Parkings automobiles de la Vdn : Les propriétaires sommés de déguerpir

Le propriétaires des 40 parkings sur le long de la Voie de dégagement nord (Vdn) ont été sommés, par la gendarmerie, de déguerpir sans délais

Les possesseurs des 40 parkings automobiles sur le long de la Voie de dégagement Nord ont reçu une sommation interpellative. Ils sont tenus de débarrasser les lieux sans délai, selon le dossier qui leurs est remis par la gendarmerie de la Descos. Ceci qui a provoqué l’ire des propriétaires qui se sont réunis, hier, sur les lieux pour lancer un appel au chef de l’Etat. « C’est, en effet, une quarantaine d’émigrés qui est revenu au Sénégal suite à l’appel du président de la République qui a voulu un retour au bercail des fils prodiges pour un travail collectif vers l’émergence », a dit leur porte-parole, Moussa Bâ, dans les colonnes de Direct Info.

Pour lui voilà, une raison suffisante pour les laisser gagner leur pain et créer des emplois en même temps. « Nous sommes revenus et avons investi dans notre pays. Au total, sur le long de la Vdn, on compte 40 parkings dont chacun emploie au minimum 50 jeunes. C’est donc plus de 200 jeunes qui vont perdre leur travail alors que le rang des chômeurs se compte au pluriel », souligne-t-il. Catégorique, il dira qu’il ne s’agit pas de la mairie à qui ils payent entre 150 000 FCfa et plus par mois, mais de l’Etat. C’est « sans doute, parce que nous ne faisons pas de la politique, mais que le président de la République comprennent que nous contribuons à l’économie et au développement de notre pays comme il le veut. Notre emplacement n’empêche en rien les citoyens d’aller et de venir. Les lieux ont été délimités par la Mairie pour qu’on n’encombre en rien la Vdn. Nous sommes des responsables qui ont investi leurs biens et non dans la dynamique de semer l’anarchie.
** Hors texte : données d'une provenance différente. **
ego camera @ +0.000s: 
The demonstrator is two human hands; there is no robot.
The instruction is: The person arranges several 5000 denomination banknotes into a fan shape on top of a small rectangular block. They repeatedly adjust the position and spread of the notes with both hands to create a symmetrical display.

Nous avons un objectif de tout bon citoyen : contribuer à l’émergence tant chanté par nos gouvernants », note le sieur Bâ.

S’agissant de leur plan d’action, il confie à nos confrères qu’ils forment un seul bloc et parlent le même langage. « Nous avons décidé de rester sur les lieux, nous ne sommes pas prêt à quitter les lieux », a-t-il dit avant d’appeler le président de la République à les sauver des griffes de la gendarmerie.